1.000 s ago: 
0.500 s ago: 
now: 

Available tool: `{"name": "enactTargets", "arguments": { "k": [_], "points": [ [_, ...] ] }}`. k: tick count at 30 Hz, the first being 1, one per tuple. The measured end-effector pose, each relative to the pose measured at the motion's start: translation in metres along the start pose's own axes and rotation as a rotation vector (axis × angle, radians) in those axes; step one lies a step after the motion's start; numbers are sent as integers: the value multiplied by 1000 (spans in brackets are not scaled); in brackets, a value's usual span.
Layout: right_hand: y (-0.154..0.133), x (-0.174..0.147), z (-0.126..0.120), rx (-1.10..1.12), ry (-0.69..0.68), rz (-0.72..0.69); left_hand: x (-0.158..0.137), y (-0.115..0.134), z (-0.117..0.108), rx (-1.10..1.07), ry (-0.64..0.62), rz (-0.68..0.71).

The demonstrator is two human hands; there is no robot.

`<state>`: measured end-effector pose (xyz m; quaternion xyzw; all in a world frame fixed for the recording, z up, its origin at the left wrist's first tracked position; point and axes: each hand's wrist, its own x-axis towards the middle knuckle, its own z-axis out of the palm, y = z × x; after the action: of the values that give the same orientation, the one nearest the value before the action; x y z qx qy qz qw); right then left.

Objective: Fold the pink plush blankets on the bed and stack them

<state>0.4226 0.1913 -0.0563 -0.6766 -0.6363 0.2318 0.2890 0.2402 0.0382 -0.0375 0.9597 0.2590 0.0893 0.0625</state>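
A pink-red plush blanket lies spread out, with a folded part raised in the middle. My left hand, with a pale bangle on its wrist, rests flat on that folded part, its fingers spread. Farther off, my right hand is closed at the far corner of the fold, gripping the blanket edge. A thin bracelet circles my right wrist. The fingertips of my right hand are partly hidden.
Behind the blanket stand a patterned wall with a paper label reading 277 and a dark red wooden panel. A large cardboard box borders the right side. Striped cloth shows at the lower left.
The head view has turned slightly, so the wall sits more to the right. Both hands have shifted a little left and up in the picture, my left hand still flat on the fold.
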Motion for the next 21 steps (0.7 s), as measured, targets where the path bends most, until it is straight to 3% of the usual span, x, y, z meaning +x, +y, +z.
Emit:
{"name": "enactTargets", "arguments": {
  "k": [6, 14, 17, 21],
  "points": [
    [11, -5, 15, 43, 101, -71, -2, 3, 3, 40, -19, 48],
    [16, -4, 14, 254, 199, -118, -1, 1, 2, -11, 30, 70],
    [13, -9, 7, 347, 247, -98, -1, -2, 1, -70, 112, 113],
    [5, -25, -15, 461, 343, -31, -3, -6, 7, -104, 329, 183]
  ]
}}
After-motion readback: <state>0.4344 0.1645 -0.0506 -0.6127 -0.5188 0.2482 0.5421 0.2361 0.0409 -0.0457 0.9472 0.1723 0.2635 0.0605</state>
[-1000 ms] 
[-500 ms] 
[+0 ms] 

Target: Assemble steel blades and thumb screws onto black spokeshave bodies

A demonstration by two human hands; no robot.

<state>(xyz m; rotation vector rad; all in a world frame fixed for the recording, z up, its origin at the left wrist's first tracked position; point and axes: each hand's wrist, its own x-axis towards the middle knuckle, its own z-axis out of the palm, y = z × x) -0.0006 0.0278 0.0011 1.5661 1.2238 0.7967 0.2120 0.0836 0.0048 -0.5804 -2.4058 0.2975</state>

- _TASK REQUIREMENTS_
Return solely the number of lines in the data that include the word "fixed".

- _TASK RESPONSE_
2